2. Es ist auch nicht ersichtlich, worin ein schwerwiegender Fehler des Finanzgerichts (FG) bei der Anwendung revisiblen Rechts liegen soll, der die Zulassung der Revision zu rechtfertigen vermag. Zwar soll mit den neu gefassten Zulassungsgründen seit 1. Januar 2001 eine Revision auch dann ermöglicht werden, wenn dem FG bei der Auslegung und Anwendung des Rechts schwerwiegende Fehler unterlaufen sind, die geeignet sind, das Vertrauen in die Rechtsprechung zu beschädigen (z.B. BFH-Beschlüsse vom 14. Februar 2002 VII B 141/01, BFH/NV 2002, 798, und vom 24. Juli 2002 III B 54/02, BFH/NV 2002, 1488).
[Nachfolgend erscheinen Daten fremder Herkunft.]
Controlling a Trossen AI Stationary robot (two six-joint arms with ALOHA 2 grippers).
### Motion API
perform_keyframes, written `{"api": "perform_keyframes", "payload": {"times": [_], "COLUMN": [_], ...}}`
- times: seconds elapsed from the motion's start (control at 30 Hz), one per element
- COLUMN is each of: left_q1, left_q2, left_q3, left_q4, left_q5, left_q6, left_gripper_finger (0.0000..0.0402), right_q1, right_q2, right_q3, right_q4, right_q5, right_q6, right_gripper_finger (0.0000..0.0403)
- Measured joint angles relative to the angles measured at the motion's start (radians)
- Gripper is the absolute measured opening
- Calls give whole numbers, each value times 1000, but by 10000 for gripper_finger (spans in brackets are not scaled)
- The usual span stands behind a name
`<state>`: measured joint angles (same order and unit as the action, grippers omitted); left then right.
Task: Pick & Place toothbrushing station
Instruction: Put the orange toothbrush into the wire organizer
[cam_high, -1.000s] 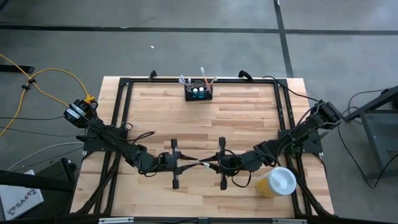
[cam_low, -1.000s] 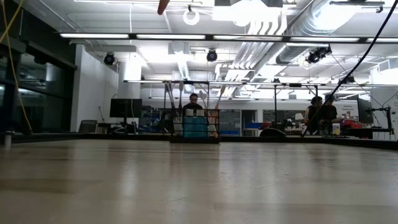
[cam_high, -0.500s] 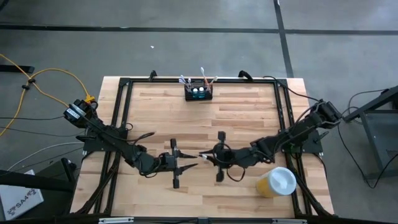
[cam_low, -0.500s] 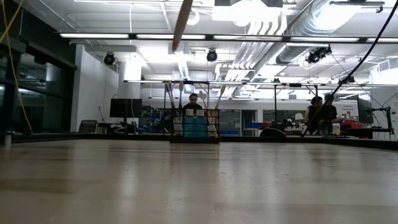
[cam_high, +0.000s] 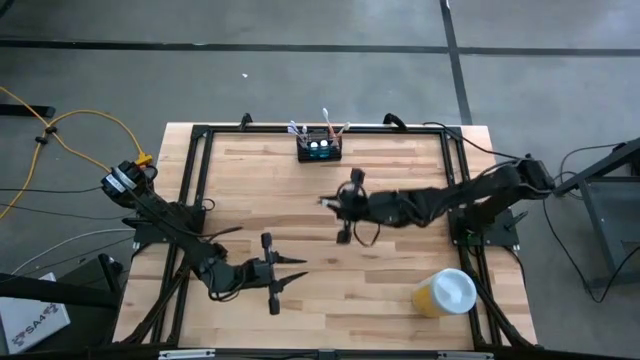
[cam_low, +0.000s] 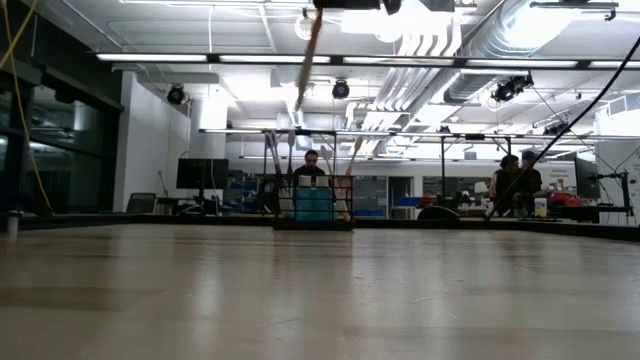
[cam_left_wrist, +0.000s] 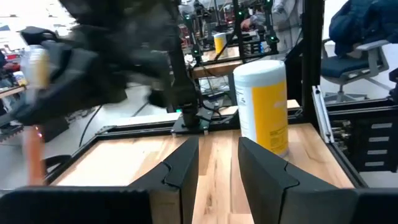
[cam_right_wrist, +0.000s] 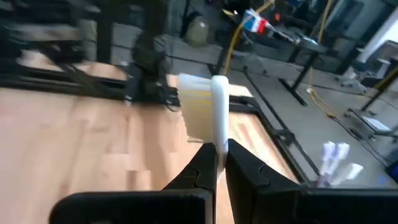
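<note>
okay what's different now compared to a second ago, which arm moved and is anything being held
The right gripper, shut on a white toothbrush, swung from the table's near middle toward the black slotted toothbrushing station at the far edge. It had met the left gripper there; the left one has since pulled back toward the near left, fingers open. The station and the yellow cup with a white lid stayed put.

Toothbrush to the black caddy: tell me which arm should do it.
Right. Its pincer is shut on the toothbrush and sits close to the caddy; the left pincer is open, empty, farther off.
</note>
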<state>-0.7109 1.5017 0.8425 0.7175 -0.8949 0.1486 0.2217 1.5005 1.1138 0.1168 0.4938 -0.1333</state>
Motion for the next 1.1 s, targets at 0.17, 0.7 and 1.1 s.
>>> {"api": "perform_keyframes", "payload": {"times": [0.17, 0.7, 1.1], "left_q1": [-10, 24, 83], "left_q2": [0, 1, 1], "left_q3": [0, 0, 0], "left_q4": [0, -64, -148], "left_q5": [-2, -46, -40], "left_q6": [-7, -52, -145], "left_gripper_finger": [109, 109, 109], "right_q1": [-135, -676, -859], "right_q2": [-57, -75, 5], "right_q3": [2, 0, 120], "right_q4": [-38, -55, -55], "right_q5": [-45, -472, -678], "right_q6": [-29, -57, -154], "right_gripper_finger": [7, 6, 6]}}
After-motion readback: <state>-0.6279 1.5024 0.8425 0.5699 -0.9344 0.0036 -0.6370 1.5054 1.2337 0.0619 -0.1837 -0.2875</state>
Abgesehen davon, dass die Kläger einen derart schwerwiegenden Fehler nicht schlüssig dargetan haben, haftet er der Entscheidung des FG nicht an. Das FG hat die vom BFH aufgestellten Rechtsgrundsätze seiner Entscheidung zu Grunde gelegt und ist in revisionsrechtlich nicht zu beanstandender Weise zu dem Ergebnis gelangt, die Kosten für die Einbauten stellten jedenfalls keinen verlorenen Aufwand dar. Es ist eine mögliche, den Denkgesetzen nicht widersprechende Wertung, dass der Anbau eines Fahrstuhls an ein mehrgeschossiges, in Hanglage errichtetes Wohnhaus und der Einbau eines automatischen Garagentores nicht nur für behinderte Bewohner den Nutzungswert des Hauses steigern und damit zusätzliche wertbildende Faktoren darstellen können.